Ao que acresce que, não se reportando a declaração prevista no art. 60º, nº 4 do CCP, a um verdadeiro atributo da proposta a considerar na respectiva avaliação e decisão de adjudicação, conforme os respectivos critérios, o CCP não contempla qualquer preceito que permita a exclusão da proposta por falta da indicação do referido elemento.
Com efeito, dispõe o art. 146º, nº 2, alínea d) do CCP que o júri deve propor a exclusão das propostas que não sejam constituídas por todos os documentos exigidos nos termos do disposto no artigo 57º, nº 1 do CCP.

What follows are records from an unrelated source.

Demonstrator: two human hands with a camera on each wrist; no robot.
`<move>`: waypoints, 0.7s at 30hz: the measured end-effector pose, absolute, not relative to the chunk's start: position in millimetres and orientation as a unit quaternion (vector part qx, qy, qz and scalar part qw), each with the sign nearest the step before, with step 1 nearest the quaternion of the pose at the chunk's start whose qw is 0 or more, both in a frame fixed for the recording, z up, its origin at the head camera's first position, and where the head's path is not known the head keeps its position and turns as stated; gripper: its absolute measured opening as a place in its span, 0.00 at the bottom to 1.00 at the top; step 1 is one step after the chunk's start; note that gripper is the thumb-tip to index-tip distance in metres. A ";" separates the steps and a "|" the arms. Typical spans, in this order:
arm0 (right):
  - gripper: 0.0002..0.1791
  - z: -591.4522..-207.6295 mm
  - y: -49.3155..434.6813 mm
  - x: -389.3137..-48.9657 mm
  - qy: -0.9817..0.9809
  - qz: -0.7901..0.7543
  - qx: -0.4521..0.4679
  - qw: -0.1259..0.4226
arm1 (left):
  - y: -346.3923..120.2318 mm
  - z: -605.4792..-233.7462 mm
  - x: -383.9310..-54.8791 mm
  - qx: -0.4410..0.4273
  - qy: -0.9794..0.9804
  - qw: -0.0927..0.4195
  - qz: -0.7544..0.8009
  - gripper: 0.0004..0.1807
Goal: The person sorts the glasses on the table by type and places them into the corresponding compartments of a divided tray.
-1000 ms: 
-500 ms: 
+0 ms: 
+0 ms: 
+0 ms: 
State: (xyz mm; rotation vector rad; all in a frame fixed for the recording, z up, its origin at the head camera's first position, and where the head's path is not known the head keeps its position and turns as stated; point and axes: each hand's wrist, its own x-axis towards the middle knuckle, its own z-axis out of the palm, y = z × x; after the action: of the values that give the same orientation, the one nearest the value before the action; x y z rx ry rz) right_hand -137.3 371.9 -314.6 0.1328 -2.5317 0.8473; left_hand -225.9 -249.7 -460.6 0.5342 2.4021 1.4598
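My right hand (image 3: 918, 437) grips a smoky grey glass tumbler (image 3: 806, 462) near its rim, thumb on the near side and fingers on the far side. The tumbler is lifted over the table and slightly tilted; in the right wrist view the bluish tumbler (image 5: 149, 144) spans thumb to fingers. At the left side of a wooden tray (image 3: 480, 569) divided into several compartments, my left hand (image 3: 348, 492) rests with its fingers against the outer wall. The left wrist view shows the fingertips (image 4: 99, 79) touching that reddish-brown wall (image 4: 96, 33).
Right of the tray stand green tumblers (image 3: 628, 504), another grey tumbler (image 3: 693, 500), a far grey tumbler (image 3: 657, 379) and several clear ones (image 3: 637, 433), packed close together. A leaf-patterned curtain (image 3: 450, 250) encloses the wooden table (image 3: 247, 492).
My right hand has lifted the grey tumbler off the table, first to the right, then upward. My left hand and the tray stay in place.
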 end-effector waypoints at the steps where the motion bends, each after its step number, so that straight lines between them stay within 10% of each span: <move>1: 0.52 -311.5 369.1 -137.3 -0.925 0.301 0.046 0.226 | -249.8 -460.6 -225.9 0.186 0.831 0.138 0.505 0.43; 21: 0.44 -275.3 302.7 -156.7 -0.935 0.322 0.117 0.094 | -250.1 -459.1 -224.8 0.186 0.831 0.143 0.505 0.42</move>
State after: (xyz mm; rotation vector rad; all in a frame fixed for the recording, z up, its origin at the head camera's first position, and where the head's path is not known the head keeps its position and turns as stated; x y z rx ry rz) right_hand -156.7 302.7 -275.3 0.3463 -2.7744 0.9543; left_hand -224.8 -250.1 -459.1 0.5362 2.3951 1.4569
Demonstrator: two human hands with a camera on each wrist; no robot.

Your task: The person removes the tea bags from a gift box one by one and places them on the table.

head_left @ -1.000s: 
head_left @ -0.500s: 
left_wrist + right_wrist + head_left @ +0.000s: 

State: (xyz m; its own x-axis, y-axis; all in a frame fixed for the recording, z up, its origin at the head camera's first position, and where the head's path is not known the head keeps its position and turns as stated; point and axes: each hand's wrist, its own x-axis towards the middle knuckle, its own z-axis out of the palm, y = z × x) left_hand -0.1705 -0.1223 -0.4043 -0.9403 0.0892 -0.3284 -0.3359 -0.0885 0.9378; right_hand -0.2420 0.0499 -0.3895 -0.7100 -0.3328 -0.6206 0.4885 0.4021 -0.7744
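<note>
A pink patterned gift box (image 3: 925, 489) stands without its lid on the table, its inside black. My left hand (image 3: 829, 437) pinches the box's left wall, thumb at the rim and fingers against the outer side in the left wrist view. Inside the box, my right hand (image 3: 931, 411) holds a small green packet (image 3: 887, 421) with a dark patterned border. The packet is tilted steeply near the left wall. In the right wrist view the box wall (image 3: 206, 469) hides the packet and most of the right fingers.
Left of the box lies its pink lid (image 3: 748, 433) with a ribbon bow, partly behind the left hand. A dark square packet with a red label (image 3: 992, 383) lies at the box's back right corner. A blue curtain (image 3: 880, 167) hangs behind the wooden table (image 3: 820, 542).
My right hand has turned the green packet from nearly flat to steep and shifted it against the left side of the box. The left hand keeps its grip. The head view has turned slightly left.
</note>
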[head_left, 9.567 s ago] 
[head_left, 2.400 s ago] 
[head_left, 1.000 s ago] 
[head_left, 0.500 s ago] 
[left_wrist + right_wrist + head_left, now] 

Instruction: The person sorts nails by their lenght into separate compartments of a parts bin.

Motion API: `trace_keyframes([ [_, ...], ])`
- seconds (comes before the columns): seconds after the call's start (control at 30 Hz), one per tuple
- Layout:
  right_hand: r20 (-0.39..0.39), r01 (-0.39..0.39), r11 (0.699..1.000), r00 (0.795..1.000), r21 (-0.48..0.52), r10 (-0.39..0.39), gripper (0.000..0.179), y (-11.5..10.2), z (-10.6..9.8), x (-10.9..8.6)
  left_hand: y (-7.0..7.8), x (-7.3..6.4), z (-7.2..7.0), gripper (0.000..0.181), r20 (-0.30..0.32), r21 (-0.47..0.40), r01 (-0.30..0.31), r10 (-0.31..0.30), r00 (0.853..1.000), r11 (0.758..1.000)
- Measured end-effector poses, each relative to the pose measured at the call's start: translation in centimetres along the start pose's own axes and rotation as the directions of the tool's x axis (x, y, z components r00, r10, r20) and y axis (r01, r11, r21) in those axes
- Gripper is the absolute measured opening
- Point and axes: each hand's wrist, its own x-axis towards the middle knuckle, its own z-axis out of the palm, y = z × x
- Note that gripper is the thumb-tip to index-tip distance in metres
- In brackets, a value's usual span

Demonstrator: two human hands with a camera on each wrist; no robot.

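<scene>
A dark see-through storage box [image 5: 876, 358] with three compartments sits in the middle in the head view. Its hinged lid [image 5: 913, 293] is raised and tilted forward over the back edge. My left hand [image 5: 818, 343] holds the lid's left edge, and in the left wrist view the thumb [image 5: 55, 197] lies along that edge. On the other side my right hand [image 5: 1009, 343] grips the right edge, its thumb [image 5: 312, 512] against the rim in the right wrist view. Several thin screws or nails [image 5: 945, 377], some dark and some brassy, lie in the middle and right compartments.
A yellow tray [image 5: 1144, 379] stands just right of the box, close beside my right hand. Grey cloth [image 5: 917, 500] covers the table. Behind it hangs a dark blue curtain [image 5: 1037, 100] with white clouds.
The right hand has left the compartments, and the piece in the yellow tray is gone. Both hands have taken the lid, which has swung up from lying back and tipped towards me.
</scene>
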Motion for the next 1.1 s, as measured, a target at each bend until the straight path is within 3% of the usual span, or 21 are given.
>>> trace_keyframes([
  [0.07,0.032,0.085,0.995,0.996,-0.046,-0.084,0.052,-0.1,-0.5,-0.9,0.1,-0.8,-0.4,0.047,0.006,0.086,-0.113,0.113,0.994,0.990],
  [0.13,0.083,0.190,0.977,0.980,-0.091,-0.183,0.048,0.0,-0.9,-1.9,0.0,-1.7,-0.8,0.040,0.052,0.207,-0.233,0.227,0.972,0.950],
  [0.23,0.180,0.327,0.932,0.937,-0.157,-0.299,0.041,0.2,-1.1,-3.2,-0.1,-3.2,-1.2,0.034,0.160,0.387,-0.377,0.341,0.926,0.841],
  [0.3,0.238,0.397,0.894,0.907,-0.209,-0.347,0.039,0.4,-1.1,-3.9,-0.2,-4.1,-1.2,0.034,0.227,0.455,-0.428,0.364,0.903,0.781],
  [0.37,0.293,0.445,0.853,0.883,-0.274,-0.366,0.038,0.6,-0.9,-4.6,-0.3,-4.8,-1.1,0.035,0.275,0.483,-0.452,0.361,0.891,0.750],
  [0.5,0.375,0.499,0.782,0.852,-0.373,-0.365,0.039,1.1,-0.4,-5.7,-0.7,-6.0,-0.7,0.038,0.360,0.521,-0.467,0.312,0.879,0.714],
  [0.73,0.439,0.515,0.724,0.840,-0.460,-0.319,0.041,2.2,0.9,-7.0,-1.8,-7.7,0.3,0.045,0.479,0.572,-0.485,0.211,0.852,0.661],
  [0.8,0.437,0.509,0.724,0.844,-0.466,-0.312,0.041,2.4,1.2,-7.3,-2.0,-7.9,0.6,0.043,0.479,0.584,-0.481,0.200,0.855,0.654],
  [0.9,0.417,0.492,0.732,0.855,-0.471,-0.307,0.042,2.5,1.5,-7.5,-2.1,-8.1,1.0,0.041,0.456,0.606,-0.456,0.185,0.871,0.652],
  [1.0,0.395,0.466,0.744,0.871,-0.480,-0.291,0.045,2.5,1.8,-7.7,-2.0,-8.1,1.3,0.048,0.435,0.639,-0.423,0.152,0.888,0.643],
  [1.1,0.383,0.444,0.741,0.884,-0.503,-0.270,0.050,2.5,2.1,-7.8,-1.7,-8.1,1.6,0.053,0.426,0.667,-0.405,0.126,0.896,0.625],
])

E, na alínea b) do nº 1 do referido art. 57º contempla-se como documentos da proposta aqueles que em função do objecto do contrato a celebrar e dos aspectos da sua execução submetidos à concorrência pelo caderno de encargos, contenham os atributos da proposta, de acordo com os quais o concorrente se dispõe a contratar.
Por sua vez, a alínea o) do referido art. 146º, nº 2 prevê que o júri proponha a exclusão das propostas cuja análise revele alguma das situações previstas no nº 2 do art. 70º.
Ora, a declaração contemplada no art. 60º, nº 4 do CCP não está abrangida em qualquer uma das alíneas do nº 2 do art. 70º do CCP, pelo que, face à taxatividade das causas de exclusão da proposta não pode considerar-se que a falta de tal elemento determine a exclusão da proposta.
Nestes termos, improcede o presente recurso, devendo o acórdão recorrido ser confirmado.

Pelo exposto, acordam em:
a) – negar provimento ao recurso, confirmando o acórdão recorrido;
b) – condenar a Recorrente nas custas, dispensando-se as partes do pagamento do remanescente da taxa de justiça, ao abrigo do disposto no art. 6º, nº 7 do RCP.

Lisboa, 1 de Outubro de 2015. – Teresa Maria Sena Ferreira de Sousa (relatora) – José Francisco Fonseca da Paz – Maria do Céu Dias Rosa das Neves.